So perhaps Edwards isn't strident, but instead genuinely frustrated by the 5 million Americans added to the poverty rolls in the last seven years, the 50 million Americans left out of Bush's bogus "stimulus" plan, and the soaring costs of health care that leave 50 million Americans dangling on the edge of disaster should they fall ill. Perhaps he realizes that if he came of age today, his chances of becoming a successful trial lawyer would be severely diminished.
"It's the cause of my life to end poverty," he says frequently, a mantra Clinton has begun to echo: "Poverty," she said during the debate, "is the central core cause of everything I've been doing for the last 35 years."
Laugh if you want, but what a claim like that proves most of all is that, even with his distant-third status, Edwards still has the power to move his opponents — professional compromisers and deal makers, both of them — to such declarations. It will be left to us to hold Clinton or Obama to those causes when we elect one of them president.

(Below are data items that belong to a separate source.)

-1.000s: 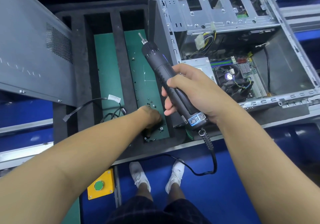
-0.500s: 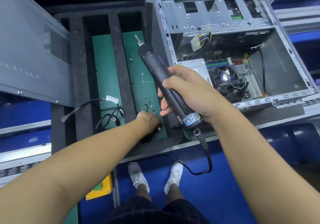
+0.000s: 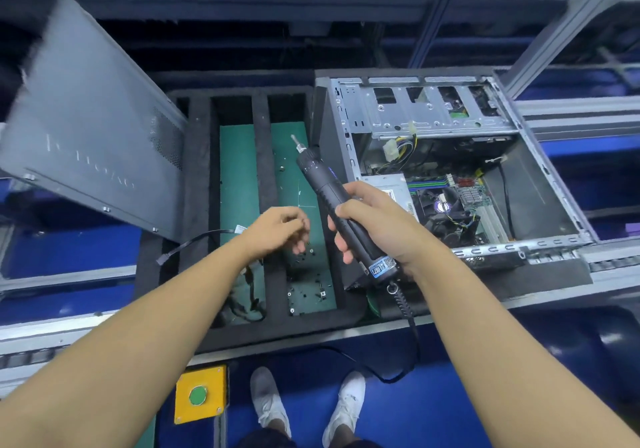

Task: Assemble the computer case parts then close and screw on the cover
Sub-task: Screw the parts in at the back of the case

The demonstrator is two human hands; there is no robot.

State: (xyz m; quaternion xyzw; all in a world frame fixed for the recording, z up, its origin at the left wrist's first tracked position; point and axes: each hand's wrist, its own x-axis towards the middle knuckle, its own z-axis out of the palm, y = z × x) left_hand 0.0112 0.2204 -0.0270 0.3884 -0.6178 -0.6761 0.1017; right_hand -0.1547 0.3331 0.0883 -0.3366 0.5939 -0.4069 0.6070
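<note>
Fetching a screw, it seems.
The right hand grasps the black electric screwdriver, tip safely away; the grip of the left hand curls over the green screw tray, contents unclear. Open grey metal computer case: two o'clock.

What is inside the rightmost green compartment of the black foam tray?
Small dark screws lie scattered on its green floor. The left hand and the screwdriver cover parts of it.
</note>
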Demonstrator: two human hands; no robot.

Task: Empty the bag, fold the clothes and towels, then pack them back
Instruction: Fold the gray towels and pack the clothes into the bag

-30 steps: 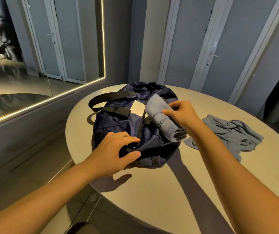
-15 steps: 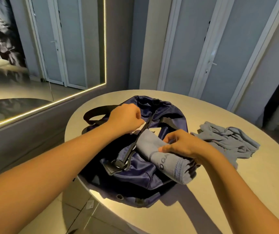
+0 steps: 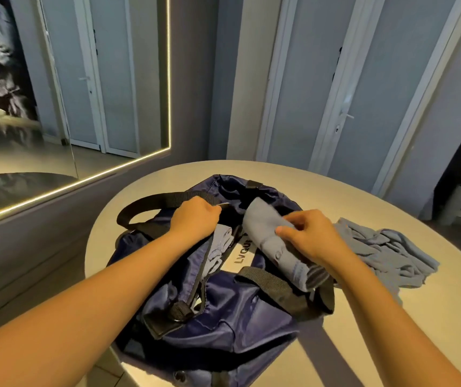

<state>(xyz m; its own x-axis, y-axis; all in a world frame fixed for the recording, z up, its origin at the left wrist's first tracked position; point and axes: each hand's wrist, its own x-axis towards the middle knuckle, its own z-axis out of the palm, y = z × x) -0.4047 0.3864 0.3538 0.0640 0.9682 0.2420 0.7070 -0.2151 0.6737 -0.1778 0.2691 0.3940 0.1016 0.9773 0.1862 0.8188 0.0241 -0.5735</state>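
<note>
A navy duffel bag [image 3: 223, 311] with black straps lies open on the round table [image 3: 391, 344]. My left hand [image 3: 194, 219] grips the far edge of the bag's opening by a black strap [image 3: 151, 203]. My right hand [image 3: 311, 237] holds a rolled grey garment [image 3: 271, 236] over the opening, its lower end resting on the bag's near side. Inside the bag I see a folded blue-grey cloth [image 3: 219, 247] and a white label with dark letters [image 3: 241, 254]. A crumpled grey garment [image 3: 382, 252] lies on the table to the right of the bag.
The bag's near end hangs over the table's front-left edge. A mirror with a lit border [image 3: 70, 107] covers the wall to the left. White doors [image 3: 363, 93] stand behind the table. The floor shows below at the left.
My left hand moved from the bag's near zipper up to the far rim and pulled it open. My right hand brought the rolled garment over the opening. The view shifted closer.
</note>
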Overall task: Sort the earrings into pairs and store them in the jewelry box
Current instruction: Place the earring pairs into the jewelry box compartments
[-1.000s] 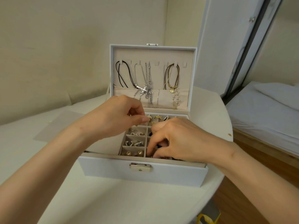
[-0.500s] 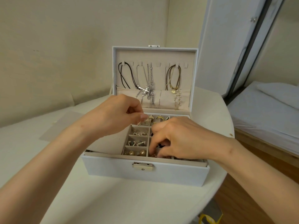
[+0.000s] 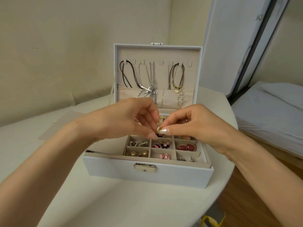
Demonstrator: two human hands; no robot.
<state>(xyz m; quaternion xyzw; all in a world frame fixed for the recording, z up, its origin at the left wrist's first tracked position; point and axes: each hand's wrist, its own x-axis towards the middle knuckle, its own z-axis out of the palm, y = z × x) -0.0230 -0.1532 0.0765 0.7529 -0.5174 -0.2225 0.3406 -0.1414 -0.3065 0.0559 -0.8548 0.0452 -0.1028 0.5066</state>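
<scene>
Jewelry box (image 3: 147, 176): earrings (image 3: 186, 147) | lid (image 3: 157, 53): necklaces (image 3: 150, 92) | left hand (image 3: 127, 118), right hand (image 3: 200, 123) pinch gold earring (image 3: 159, 128)

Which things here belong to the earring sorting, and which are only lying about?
Job: jewelry box, gold earring pinched between left hand and right hand, red earrings, gold ball earrings, pink earrings.
Lying about: necklaces in the lid, bed, flat sheet.
</scene>
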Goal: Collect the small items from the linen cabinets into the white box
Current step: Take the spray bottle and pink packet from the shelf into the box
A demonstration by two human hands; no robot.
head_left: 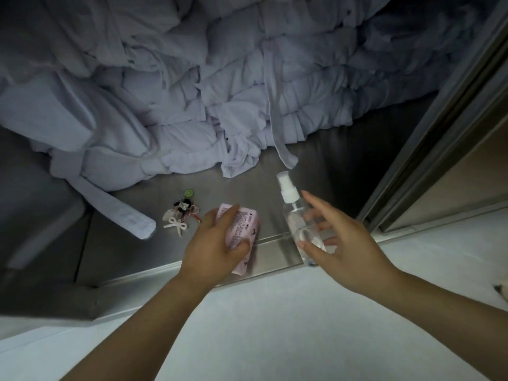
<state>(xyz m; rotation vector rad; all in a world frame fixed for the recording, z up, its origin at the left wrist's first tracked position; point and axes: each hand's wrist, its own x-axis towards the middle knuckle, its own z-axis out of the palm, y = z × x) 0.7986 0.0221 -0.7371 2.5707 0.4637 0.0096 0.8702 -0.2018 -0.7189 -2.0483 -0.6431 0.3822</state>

And, oh God, we must. Even the least of these three is a saint compared to anyone in the Republican minefield, whose front-runners include an Arkansas governor who believes our immigration problems arose from having to import Mexican workers after we aborted too many U.S. babies in the 1970s and '80s; a Massachusetts governor whose church holds that Native Americans descended from Hebrews banished from Israel; and John McCain, who would straight-talk away our reproductive rights and, as he recently told an audience in New Hampshire, occupy Iraq for a century.
By contrast, the Democrats these days bicker vibrantly about racism and economic inequality; about the impact of corporate lobbyists on policymaking and the necessity of universal health care (which, as Edwards noted, isn't "universal" unless, unlike Obama's elective plan, it mandates coverage for everybody). They crawl all over each other trying to establish who will create the most "green-collar" jobs. They drag yellow highlighters over each other's contributor list; they brag about their civil rights credentials; they chew over the intricacies of free-trade agreements (is the Peru deal as bad as NAFTA?). They speak admiringly of Edwards' father, who worked in South Carolina's textile mills for 36 years, giving his son an honest-to-goodness working-class pedigree that almost trumps being black or female.
"You don't hear the Republicans talk about any of these things," Clinton told the audience on Monday night.
True enough. But lest she get too smug, Edwards reminded her that "There are things we don't talk about either." Or, rather, things they wouldn't talk about if he weren't there to force those issues.
Stay, John. Stay.
*Although the 15th Amendment in 1870 prohibited discrimination at the polls, only with the Voting Rights Act of 1965 were blacks in the South able to practice their right to vote without violence, intimidation, poll taxes or literacy tests.